Sodium-glucose co-transporter type 2 inhibitors (SGLT2i), or gliflozins, have been approved in Europe since 2020 for treating type 2 diabetes, heart failure (HF), and chronic kidney disease (CKD). These conditions, especially prevalent in older adults, justify the increasing use of SGLT2i in this population. Diabetes affects up to 24.4 % of individuals aged 75–79 [1], HF prevalence rises sharply with age [2], and kidney failure, also age-related, impacted 700 million people globally in 2017 [3]. Reflecting this trend, SGLT2i prescriptions in France rose by 583 % between 2021 and 2023, with a 677 % increase in those aged 60 and over [4].

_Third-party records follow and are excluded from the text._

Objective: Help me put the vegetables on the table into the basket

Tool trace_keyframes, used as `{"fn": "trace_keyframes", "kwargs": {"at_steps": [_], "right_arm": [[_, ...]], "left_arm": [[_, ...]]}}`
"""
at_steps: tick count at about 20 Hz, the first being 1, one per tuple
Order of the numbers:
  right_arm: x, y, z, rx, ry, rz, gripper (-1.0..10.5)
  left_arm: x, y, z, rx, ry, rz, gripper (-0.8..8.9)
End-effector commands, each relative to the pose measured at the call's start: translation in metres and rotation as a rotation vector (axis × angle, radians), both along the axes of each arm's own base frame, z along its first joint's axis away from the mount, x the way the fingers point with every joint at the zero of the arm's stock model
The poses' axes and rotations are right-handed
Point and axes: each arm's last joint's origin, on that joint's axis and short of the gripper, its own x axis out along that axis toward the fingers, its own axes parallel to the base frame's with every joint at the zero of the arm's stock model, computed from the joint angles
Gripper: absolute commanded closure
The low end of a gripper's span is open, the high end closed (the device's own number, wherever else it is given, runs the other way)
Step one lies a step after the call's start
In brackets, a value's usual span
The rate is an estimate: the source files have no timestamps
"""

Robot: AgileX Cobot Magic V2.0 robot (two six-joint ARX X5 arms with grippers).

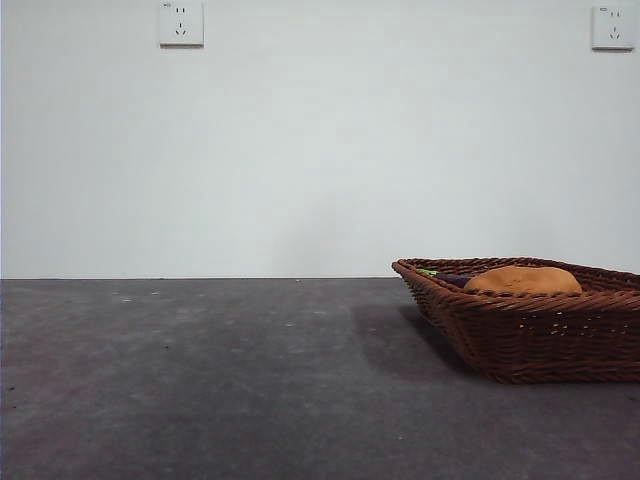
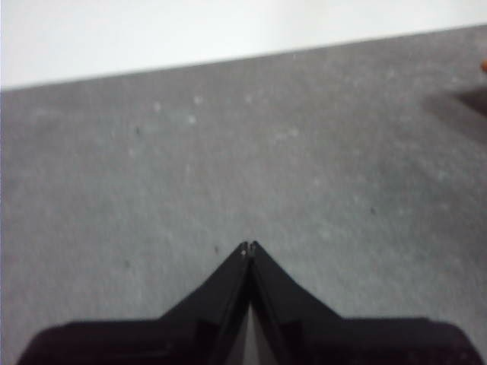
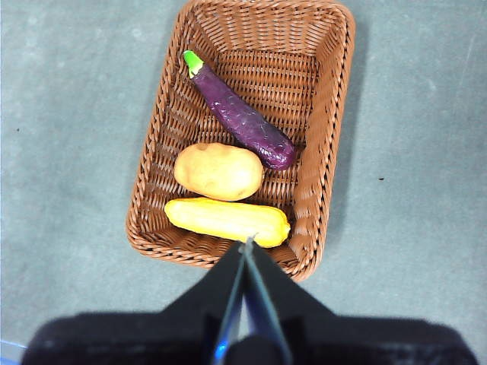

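Both fingers of the right gripper [image 3: 247,243] are pressed together on nothing, high above the basket [image 3: 327,137], where corn [image 3: 227,220], potato [image 3: 218,171] and eggplant [image 3: 240,118] lie side by side. Over bare worktop [image 2: 228,167], the left gripper [image 2: 249,245] is likewise pinched closed and empty. Nothing looks left to fetch, so I'd lift straight away without brushing the rim.

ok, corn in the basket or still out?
In. The corn lies flat inside the basket, beside the potato, below the shut right tool.
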Motion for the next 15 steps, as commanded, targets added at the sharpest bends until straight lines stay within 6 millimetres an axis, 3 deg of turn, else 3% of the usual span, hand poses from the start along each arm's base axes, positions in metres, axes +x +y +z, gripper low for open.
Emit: {"fn": "trace_keyframes", "kwargs": {"at_steps": [1, 15], "right_arm": [[0.0011, 0.0001, -0.0010, 0.000, 0.001, -0.006, 9.5], [0.0011, 0.0001, -0.0010, 0.000, 0.000, -0.006, 9.5]], "left_arm": [[-0.0008, 0.0003, -0.0064, -0.035, 0.051, 0.012, 8.17], [-0.0009, 0.0000, -0.0089, -0.068, 0.088, 0.012, 8.17]]}}
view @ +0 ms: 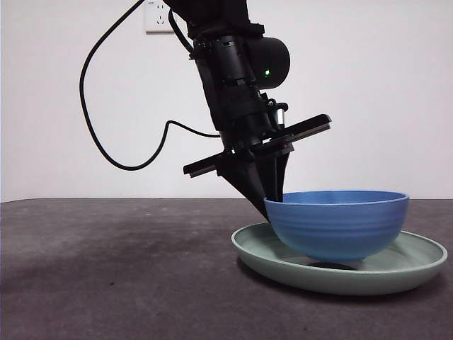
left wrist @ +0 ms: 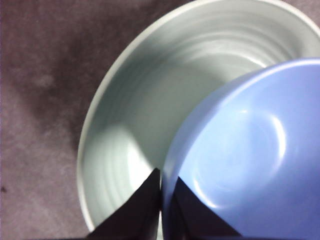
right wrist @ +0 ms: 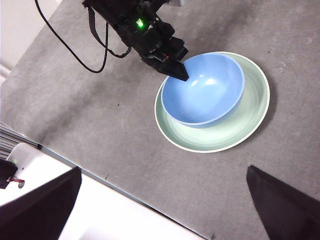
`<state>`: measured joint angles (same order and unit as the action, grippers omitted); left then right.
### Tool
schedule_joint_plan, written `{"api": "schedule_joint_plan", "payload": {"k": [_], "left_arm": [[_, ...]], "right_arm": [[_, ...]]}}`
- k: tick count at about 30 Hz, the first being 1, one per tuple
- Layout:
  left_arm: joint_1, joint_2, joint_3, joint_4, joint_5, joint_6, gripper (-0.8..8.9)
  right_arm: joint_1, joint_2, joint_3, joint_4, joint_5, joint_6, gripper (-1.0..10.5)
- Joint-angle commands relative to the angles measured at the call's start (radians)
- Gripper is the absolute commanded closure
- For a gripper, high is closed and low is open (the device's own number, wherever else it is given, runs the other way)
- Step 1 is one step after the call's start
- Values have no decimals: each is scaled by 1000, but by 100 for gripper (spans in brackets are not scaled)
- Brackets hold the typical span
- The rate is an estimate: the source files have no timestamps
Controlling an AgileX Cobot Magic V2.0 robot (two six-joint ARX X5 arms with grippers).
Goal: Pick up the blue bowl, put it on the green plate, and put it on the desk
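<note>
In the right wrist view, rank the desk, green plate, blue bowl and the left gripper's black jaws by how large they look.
1. The desk, filling most of the view.
2. The green plate.
3. The blue bowl, narrower than the plate.
4. The left gripper, its jaws pinching the bowl's rim, smallest.

This looks like a robotics lab or test room. A bare white wall with a single socket at the upper left of the frame backs a plain dark grey worktop. A black robot arm with a lit green indicator trails a loose black cable.
</note>
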<state>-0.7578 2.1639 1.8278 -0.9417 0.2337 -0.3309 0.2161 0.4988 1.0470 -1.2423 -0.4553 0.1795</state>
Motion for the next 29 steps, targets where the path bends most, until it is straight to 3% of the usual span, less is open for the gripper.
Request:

Despite proven efficacy, SGLT2i carry risks of adverse drug reactions (ADRs), notably urinary or genital infections and euglycemic diabetic ketoacidosis (euDKA). These agents promote glycosuria and insulin-independent glucose lowering, potentially triggering ketogenesis through insulin deficiency and increased glucagon secretion [5]. Clinical trials have reported low diabetic ketoacidosis (DKA) incidence (0.1–0.76 per 1,000 patient-years [6]), but often underrepresent older adults or exclude those with multiple comorbidities. A recent meta-analysis even found a higher DKA risk in older patients [7].
Given limited real-world data in the elderly, this study examines reported cases of DKA linked to SGLT2i use in patients over 65 using the French Pharmacovigilance Database (FPVD).